Ксения Хауснер на фоне «Изгнанников». Фото РИА Новости
В 1992-м австрийская художница Ксения Хауснер (почти) оставила сценографию – к тому моменту у нее за плечами было сотрудничество с Ковент-Гарден, брюссельским Ла Монне, венским Бургтеатром, с Зальцбургским фестивалем, – чтобы стать «режиссером собственных живописных пьес». В 2000-м ее выставку «Зона борьбы» привозили в Русский музей, в 2019-м показывали в основном проекте VIII Московской биеннале современного искусства, нынешний проект «Правдивая ложь» начался в венской Альбертине.
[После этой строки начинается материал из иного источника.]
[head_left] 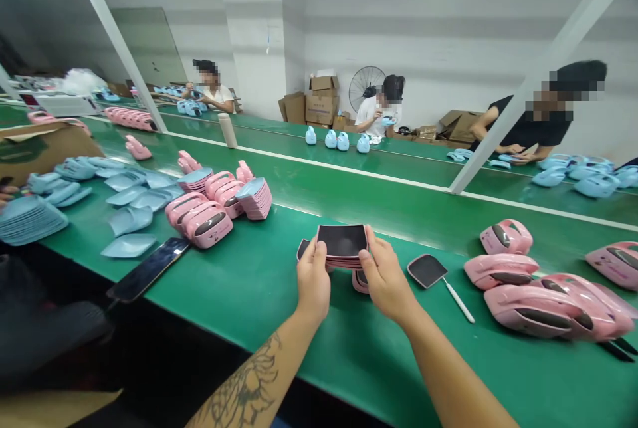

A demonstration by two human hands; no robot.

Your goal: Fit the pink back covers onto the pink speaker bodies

Ее холсты и сегодня напоминают инсценировки, часто почти с театральным светом.
Проект Хауснер открылся в Галерее искусства стран Европы и Америки в последнюю неделю работы выставки «Музы Монпарнаса» (см. «НГ» от 27.07.21), женскую тему в искусстве музей продолжает и циклом дискуссий. Известная и в театральном (из сценографии она окончательно не ушла: в прошлом году участвовала в постановке «Кавалера розы» Андре Хеллера в Берлинской опере), и в арт-мире, Хауснер – еще и член-основатель организации «Женщины без границ» – главными и почти единственными героями полотен делает женщин, говоря, что те у нее «выступают как представители всех гендеров». При этом, по словам художницы, в работах нет «инструкций по применению или указаний, как это нужно прочесть… Жизнь – всегда знак вопроса».
Вот на автопортрете перед Хауснер торт, а к виску она приставляет дуло пистолета; вот ее «Зимний путь» – сцена расставания: он, безучастный, стоит к нам спиной, она его обнимает. Вот она пишет «Viribus Unitis (Общими усилиями)» и, отталкиваясь от обнародованного в 1848-м императором Францем Иосифом девиза, переводит его в пандемийной ситуации на огромную марку-картину, тут снова автопортрет художницы с респиратором в руке. Вот она обнаженная перед палитрой – ощущение после окончания работы. Художник сам себе – самая удобная модель. Вокруг – близость и расставание других, проблемы миграции, вопросы мультикультурализма, «Люди в клетке» (в своей мастерской художница сымитировала типичную гонконгскую каморку, в каких приходится тесниться бедноте).
Те самые близость и расставание, дружба, эмпатия и отчужденность, сексуальность и подавленность на ее холстах, кажется, ходят по кругу: порой трудно разобрать, где что. Видимо, это часть замысла. Сконструированные ситуации, в которых требуется отыскать неоднозначность и сложность жизни. Поскольку речь идет о живописи, подключен и риторический вопрос о жизни этого медиума сегодня. Жива.
Манера Хауснер узнаваема – она не боится ярких красок, широких мазков, монументального формата и ощущения резкости. Наверное, потому что жизнь – опять-таки (см. выше) вообще сложная штука и часто груба. А постановочность – что давно не новость – не отменяет правды. Декоративность ее холстов сейчас сравнивают с Матиссом (зачем?) и с традицией средневековой алтарной живописи (возможно, из-за ощущения медитативности). Она любит амбивалентные названия с отсылками к общеизвестным произведениям, но эти заглавия необязательно задают тон прочтению работы: так надо. Трактовок может быть много, медитативность изображенного создает эффект присутствия в каком-то общем поле, где герои переходят из комнаты в комнату, из зала в зал… В этом смысле, пожалуй, они вневременны, но почему-то от них довольно быстро устаешь. Это живопись, которую можно толковать так и эдак. И которую отчего-то хочется рассматривать с позиций цветовых пятен на стене. Она была бы хороша и в офисе, и в доме. Не в твоем.